The key to understanding the existence of altruism, Wilson argues, is by understanding the role it plays in the social organization of groups. Groups that function like organisms indubitably exist, and organisms evolved from groups. Evolutionists largely agree on how functionally organized groups evolve, ending decades of controversy, but the resolution casts altruism in a new light: altruism exists but shouldn’t necessarily occupy center stage in our understanding of social behavior.
After laying a general theoretical foundation, Wilson surveys altruism and group-level functional organization in our own species—in religion, in economics, and in the rest of everyday life. He shows that altruism is not categorically good and can have pathological consequences. Finally, he shows how a social theory that goes beyond altruism by focusing on group function can help to improve the human condition in a practical sense.
Does Altruism Exist? puts old controversies to rest and will become the center of debate for decades to come.
PUBLISHERS WEEKLY
Wilson (The Neighborhood Project), president of the Evolution Institute, declares that the debate between proponents of kin selection and group selection has been firmly resolved in favor of the latter. Many in the kin selection camp will continue to disagree; still, Wilson's argument is fascinating. Biologist Lynn Margulis posited in the 1960s and 1970s that humans are in part the sum of organisms merging multicellular organisms being "a group of groups of groups, whose members led more fractious lives" eons past.
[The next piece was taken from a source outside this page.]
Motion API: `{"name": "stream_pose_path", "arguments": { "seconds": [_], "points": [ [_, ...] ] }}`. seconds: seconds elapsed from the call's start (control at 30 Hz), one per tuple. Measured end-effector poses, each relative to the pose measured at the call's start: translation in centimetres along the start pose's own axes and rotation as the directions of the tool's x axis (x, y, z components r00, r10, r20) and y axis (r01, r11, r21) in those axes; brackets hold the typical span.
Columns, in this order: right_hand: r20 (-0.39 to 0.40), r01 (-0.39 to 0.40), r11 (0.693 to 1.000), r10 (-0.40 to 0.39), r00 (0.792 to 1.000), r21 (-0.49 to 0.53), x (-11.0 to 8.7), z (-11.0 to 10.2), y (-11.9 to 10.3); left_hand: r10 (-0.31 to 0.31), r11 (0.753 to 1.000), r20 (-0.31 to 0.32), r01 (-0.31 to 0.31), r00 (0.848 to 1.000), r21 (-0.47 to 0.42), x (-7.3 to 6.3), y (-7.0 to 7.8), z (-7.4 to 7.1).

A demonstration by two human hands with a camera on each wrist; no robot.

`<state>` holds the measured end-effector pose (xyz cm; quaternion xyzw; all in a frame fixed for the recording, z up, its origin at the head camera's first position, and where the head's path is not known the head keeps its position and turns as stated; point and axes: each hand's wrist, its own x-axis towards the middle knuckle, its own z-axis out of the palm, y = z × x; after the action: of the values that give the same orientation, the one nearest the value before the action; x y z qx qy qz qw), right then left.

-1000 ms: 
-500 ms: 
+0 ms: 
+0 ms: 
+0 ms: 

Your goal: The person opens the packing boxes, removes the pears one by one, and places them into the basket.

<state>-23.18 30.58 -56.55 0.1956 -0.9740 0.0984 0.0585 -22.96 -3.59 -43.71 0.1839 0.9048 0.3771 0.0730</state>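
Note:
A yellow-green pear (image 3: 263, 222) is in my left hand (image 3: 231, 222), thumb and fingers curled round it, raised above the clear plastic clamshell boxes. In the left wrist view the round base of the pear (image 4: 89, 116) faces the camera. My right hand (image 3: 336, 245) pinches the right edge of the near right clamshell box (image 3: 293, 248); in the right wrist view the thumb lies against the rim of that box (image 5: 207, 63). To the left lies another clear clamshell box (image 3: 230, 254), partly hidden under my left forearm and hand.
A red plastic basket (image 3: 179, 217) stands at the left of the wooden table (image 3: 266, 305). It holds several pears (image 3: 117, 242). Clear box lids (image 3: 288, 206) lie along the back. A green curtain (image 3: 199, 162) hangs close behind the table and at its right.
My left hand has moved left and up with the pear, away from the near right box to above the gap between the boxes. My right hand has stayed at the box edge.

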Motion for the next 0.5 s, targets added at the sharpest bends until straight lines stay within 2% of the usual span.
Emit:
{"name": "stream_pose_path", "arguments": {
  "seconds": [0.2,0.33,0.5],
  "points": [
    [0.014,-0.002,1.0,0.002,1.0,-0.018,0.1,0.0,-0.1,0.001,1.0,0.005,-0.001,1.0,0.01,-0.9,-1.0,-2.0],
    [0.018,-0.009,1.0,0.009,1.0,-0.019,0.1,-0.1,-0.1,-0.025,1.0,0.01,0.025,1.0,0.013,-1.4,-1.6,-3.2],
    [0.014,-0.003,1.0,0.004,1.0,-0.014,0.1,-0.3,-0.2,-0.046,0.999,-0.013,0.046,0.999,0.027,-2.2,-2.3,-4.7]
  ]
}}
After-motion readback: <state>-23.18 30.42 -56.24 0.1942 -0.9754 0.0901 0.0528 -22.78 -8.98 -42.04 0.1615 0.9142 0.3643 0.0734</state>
Examining superorganisms of varying levels of complexity, Wilson concludes that altruism within a group trumps selfishness. "Higher-level superorganisms such as nucleated cells, multicellular organisms, and eusocial insect colonies dominate their lower-level competitors," Wilson writes, noting that "when an ant colony moves into a rotten log, most of the solitary invertebrate species... are quickly displaced." He also clarifies that no organisms demonstrate pure altruism, though humans are capable of it. Alone among primates, humans transformed "from groups of organisms to groups as organisms," and represent "a major evolutionary transition." The rub: when altruistic groups beat selfish groups, they get bigger, and thus harder to manage. Still, Wilson thinks there will be "planetary altruists" yet. This is a fascinating, if inconclusive, take on altruism.